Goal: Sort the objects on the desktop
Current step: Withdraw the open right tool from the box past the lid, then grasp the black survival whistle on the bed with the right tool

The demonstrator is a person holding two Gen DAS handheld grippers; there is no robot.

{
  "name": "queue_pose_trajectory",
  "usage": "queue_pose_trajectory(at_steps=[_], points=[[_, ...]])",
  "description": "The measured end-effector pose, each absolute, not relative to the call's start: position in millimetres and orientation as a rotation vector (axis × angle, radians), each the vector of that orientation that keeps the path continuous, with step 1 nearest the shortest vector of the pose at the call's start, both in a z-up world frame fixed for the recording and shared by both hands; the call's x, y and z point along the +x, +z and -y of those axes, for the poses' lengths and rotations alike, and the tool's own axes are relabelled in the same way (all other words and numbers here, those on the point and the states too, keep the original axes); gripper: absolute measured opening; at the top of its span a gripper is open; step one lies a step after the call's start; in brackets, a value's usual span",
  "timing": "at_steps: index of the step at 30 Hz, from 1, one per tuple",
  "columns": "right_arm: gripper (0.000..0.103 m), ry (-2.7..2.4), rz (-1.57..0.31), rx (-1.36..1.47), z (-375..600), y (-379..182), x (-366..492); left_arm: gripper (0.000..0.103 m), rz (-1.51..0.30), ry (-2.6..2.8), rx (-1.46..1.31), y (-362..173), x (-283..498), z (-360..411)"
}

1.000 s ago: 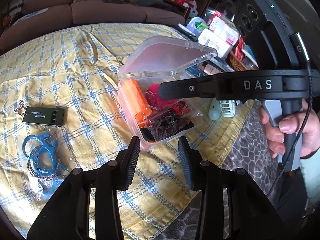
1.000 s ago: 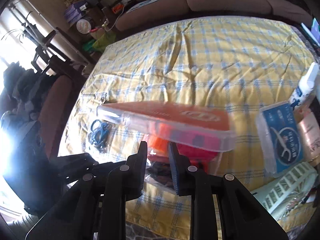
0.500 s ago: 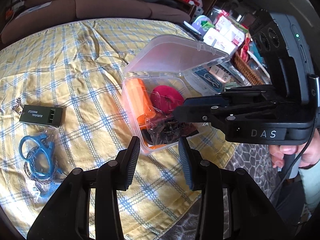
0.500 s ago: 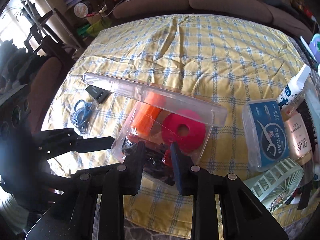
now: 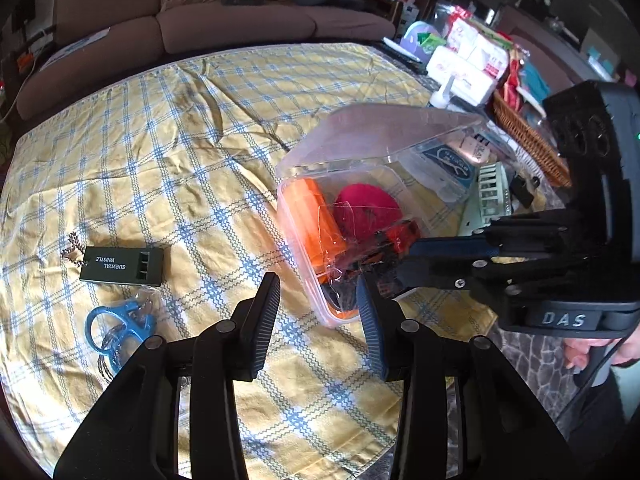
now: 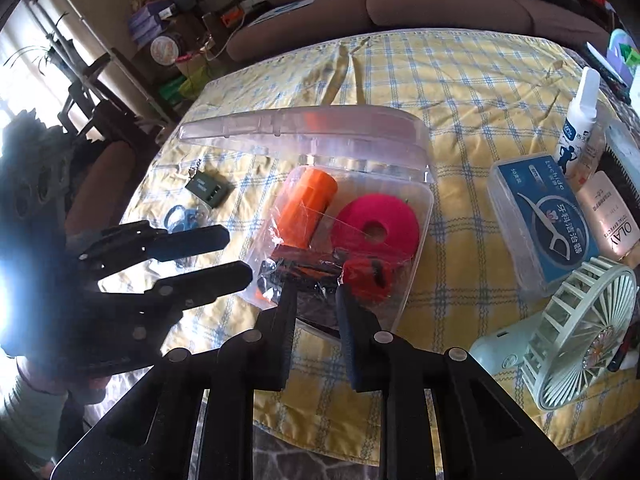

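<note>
A clear plastic box (image 5: pixel 298 240) (image 6: pixel 422 216) with its lid (image 5: pixel 384 132) raised lies on the yellow checked cloth. It holds an orange cylinder (image 6: pixel 306 206), a pink ring (image 6: pixel 376 224) and a bag of black and orange items (image 6: pixel 316 276). My left gripper (image 5: pixel 318 296) is open and empty just left of the box's near corner. My right gripper (image 6: pixel 316 300) is open, fingers at the box's near edge by the bag, holding nothing. A dark green survival whistle (image 5: pixel 120 266) and a bagged blue-handled wire saw (image 5: pixel 116 324) lie on the cloth to the left.
On the right lie a floss-pick box (image 6: pixel 540 220), a white bottle (image 6: pixel 580 120), an Olay bottle (image 6: pixel 612 220) and a pale green fan (image 6: pixel 576 328). A wicker basket (image 5: pixel 528 140) and packages stand beyond. A brown sofa (image 5: pixel 240 20) is behind the table.
The right gripper has pulled back and lowered from over the box to its near edge and opened wider. The box lid stays up. The left gripper has hardly moved.
</note>
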State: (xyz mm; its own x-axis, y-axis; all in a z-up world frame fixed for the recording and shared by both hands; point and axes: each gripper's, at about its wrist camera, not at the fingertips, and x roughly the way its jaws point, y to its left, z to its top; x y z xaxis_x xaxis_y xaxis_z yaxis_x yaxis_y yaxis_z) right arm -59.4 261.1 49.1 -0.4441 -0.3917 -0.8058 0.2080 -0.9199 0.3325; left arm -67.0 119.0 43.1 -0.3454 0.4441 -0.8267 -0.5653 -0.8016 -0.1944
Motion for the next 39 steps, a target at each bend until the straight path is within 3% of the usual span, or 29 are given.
queue_pose_trajectory(at_steps=[5, 6, 9, 13, 15, 18, 22, 30, 36, 39], points=[[0.023, -2.429, 0.301, 1.312, -270.9, 77.7, -43.0, 0.038, -0.048, 2.189, -1.205, 62.8, -59.0, -86.9], [0.029, -2.442, 0.288, 1.286, -268.4, 83.7, -39.2, 0.042, -0.027, 2.207, -1.191, 68.1, -56.7, -73.4], [0.054, -2.441, 0.286, 1.213, -256.2, 96.8, -30.0, 0.066, 0.030, 2.258, -1.178, 80.2, -49.8, -27.2], [0.064, -2.407, 0.292, 1.165, -228.3, 97.9, -29.2, 0.095, 0.036, 2.336, -1.226, 82.0, -41.4, 19.9], [0.069, -2.384, 0.292, 1.164, -211.6, 93.7, -31.1, 0.103, 0.064, 2.359, -1.245, 79.7, -39.4, 34.1], [0.080, -2.376, 0.260, 1.165, -185.5, 87.4, -31.5, 0.103, 0.089, 2.364, -1.257, 72.5, -36.1, 43.0], [0.081, -2.376, 0.234, 1.178, -161.0, 79.0, -36.1, 0.103, 0.023, 2.372, -1.271, 59.7, -32.0, 38.2], [0.081, -2.376, 0.336, 1.201, -142.6, 70.4, -74.4, 0.103, 0.073, 2.313, -1.286, 40.9, -41.6, 27.4], [0.080, -2.387, 0.117, 1.271, -104.3, 55.5, -128.1, 0.102, 0.113, 2.309, -1.298, 35.2, -46.1, 20.3], [0.074, -2.351, 0.034, 1.325, -88.5, 41.3, -155.0, 0.100, 0.171, 2.296, -1.344, 31.2, -49.2, 27.3]])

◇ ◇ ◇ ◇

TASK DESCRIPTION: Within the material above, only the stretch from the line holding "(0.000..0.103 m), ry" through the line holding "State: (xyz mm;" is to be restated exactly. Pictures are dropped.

WRITTEN ANSWER:
  "columns": "right_arm: gripper (0.000..0.103 m), ry (-2.7..2.4), rz (-1.57..0.31), rx (-1.36..1.47), z (-375..600), y (-379..182), x (-366..492); left_arm: gripper (0.000..0.103 m), rz (-1.51..0.30), ry (-2.6..2.8), rx (-1.46..1.31), y (-362..173), x (-283..498), z (-360..411)"
}

1.000 s ago: 
1.000 s ago: 
0.500 s ago: 
0.500 s ago: 
now: 
now: 

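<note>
A clear plastic box (image 5: pixel 298 240) (image 6: pixel 422 216) with its lid (image 5: pixel 384 132) raised lies on the yellow checked cloth. It holds an orange cylinder (image 6: pixel 306 206), a pink ring (image 6: pixel 376 224) and a bag of black and orange items (image 6: pixel 316 276). My left gripper (image 5: pixel 318 296) is open and empty just left of the box's near corner. My right gripper (image 6: pixel 316 300) is open, fingers at the box's near edge by the bag, holding nothing. A dark green survival whistle (image 5: pixel 120 266) and a bagged blue-handled wire saw (image 5: pixel 116 324) lie on the cloth to the left.
On the right lie a floss-pick box (image 6: pixel 540 220), a white bottle (image 6: pixel 580 120), an Olay bottle (image 6: pixel 612 220) and a pale green fan (image 6: pixel 576 328). A wicker basket (image 5: pixel 528 140) and packages stand beyond. A brown sofa (image 5: pixel 240 20) is behind the table.
The right gripper has pulled back and lowered from over the box to its near edge and opened wider. The box lid stays up. The left gripper has hardly moved.
</note>
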State: (xyz mm; its own x-axis, y-axis; all in a z-up world frame fixed for the recording and shared by both hands; point and axes: each gripper's, at about its wrist camera, not at the fingertips, and x roughly the way its jaws point, y to its left, z to its top; x y z xaxis_x xaxis_y xaxis_z yaxis_x yaxis_y yaxis_z) right arm -59.4 261.1 49.1 -0.4441 -0.3917 -0.8058 0.2080 -0.9199 0.3325; left arm -67.0 119.0 43.1 -0.3454 0.4441 -0.8267 -0.5653 -0.8016 -0.1944

No more work remains for this exercise.